Learning Melanocytic Cell Masks from Adjacent Stained Tissue
Mikio Tada, Ursula E. Lang, Iwei Yeh, Elizabeth S. Keiser, Maria L. Wei, Michael J. Keiser
TL;DR
This work tackles the variability in melanoma diagnosis by proposing a pixel-level melanocytic cell segmentation method that learns from paired H&E and adjacent Melan-A IHC tissue sections. A automated pipeline aligns H&E with IHC, uses color deconvolution and dilation to generate ground-truth masks, and trains a UNet with a combined Focal and Tversky loss on 512×512 tiles, achieving a mean IOU of $0.64$ on held-out slides.

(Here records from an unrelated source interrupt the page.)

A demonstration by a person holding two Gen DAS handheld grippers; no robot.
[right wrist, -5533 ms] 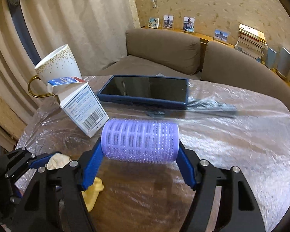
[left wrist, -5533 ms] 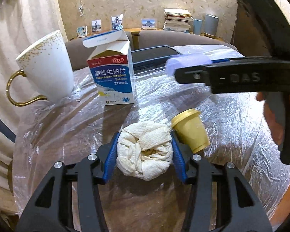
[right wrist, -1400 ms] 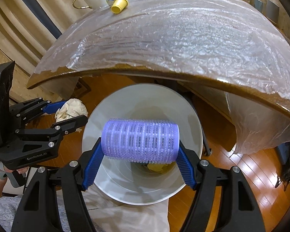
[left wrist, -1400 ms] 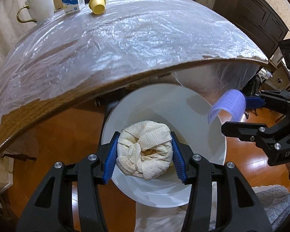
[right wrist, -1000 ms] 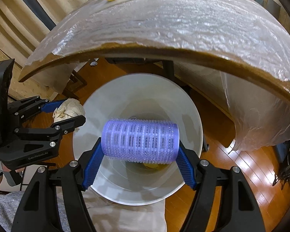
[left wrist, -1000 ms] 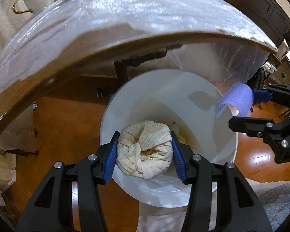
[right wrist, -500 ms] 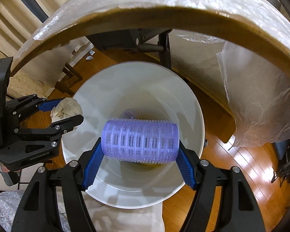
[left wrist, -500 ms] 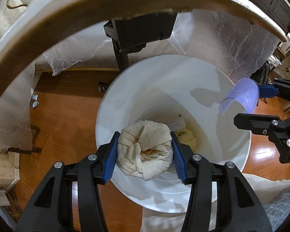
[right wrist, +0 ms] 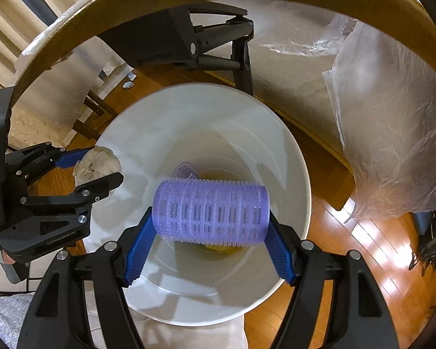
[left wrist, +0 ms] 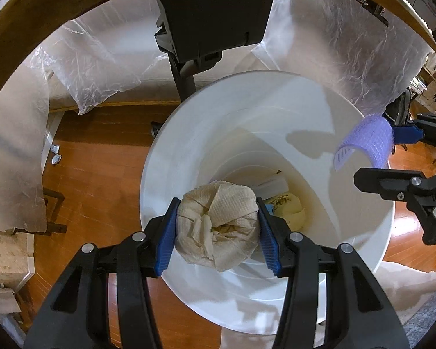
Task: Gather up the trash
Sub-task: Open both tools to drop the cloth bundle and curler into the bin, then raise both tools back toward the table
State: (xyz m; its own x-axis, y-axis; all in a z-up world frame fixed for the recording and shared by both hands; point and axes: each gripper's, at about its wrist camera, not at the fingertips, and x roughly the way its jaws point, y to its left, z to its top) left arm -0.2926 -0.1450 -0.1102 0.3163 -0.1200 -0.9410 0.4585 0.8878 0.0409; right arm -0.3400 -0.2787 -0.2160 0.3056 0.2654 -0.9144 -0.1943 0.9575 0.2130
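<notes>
My left gripper point(left wrist: 216, 222) is shut on a crumpled beige paper towel point(left wrist: 218, 226), held over the mouth of a white trash bin point(left wrist: 189, 133). In the right wrist view the same towel point(right wrist: 97, 164) hangs at the bin's left rim point(right wrist: 302, 174). My right gripper point(right wrist: 210, 231) is shut on a purple hair roller point(right wrist: 210, 212), gripped end to end above the bin's middle; in the left wrist view the roller point(left wrist: 369, 139) shows over the right rim. Yellow and white scraps point(left wrist: 287, 203) lie at the bin's bottom, and a second purple roller point(right wrist: 184, 171) is partly hidden there.
The round table's wooden edge point(left wrist: 43, 8) with hanging clear plastic sheet point(left wrist: 348, 55) arches overhead, and its black leg point(left wrist: 186, 72) stands just behind the bin. Orange wood floor point(left wrist: 96, 180) surrounds the bin; small crumpled bits point(left wrist: 55, 154) lie to the left.
Both grippers have sunk from tabletop height to below the table edge, closer to the bin's mouth. Towel and roller stay gripped as before.
</notes>
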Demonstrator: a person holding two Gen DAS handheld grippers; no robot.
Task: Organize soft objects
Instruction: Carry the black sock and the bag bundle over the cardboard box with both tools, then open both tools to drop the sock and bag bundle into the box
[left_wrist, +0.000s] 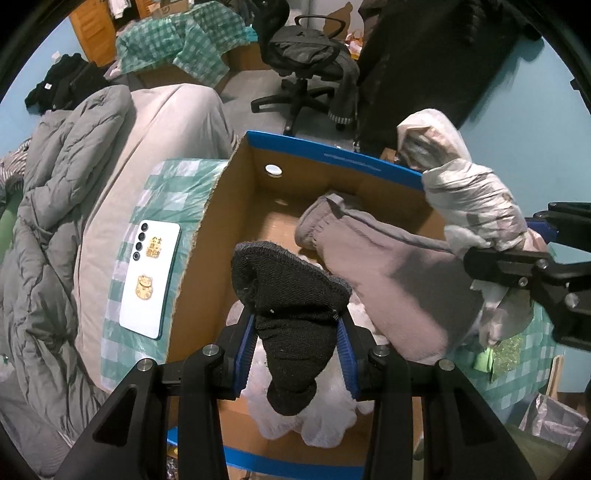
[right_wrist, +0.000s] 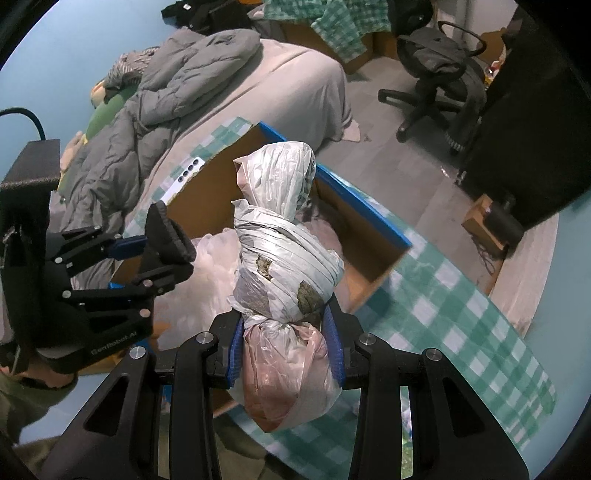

The approach emphasizes robust ground-truth construction through IHC-cytoplasm intersection and image registration, revealing higher performance in melanoma regions and highlighting the importance of artifact removal. This methodology enables in silico IHC labeling without tissue destaining, with potential generalization to other tissue types and antibodies, thus reducing the burden of gigapixel manual annotation in pathology workflows.
Abstract
Melanoma is one of the most aggressive forms of skin cancer, causing a large proportion of skin cancer deaths. However, melanoma diagnoses by pathologists shows low interrater reliability. As melanoma is a cancer of the melanocyte, there is a clear need to develop a melanocytic cell segmentation tool that is agnostic to pathologist variability and automates pixel-level annotation. Gigapixel-level pathologist labeling, however, is impractical. Herein, we propose a means to train deep neural networks for melanocytic cell segmentation from hematoxylin and eosin (H&E) stained sections and paired immunohistochemistry (IHC) of adjacent tissue sections, achieving a mean IOU of 0.64 despite imperfect ground-truth labels.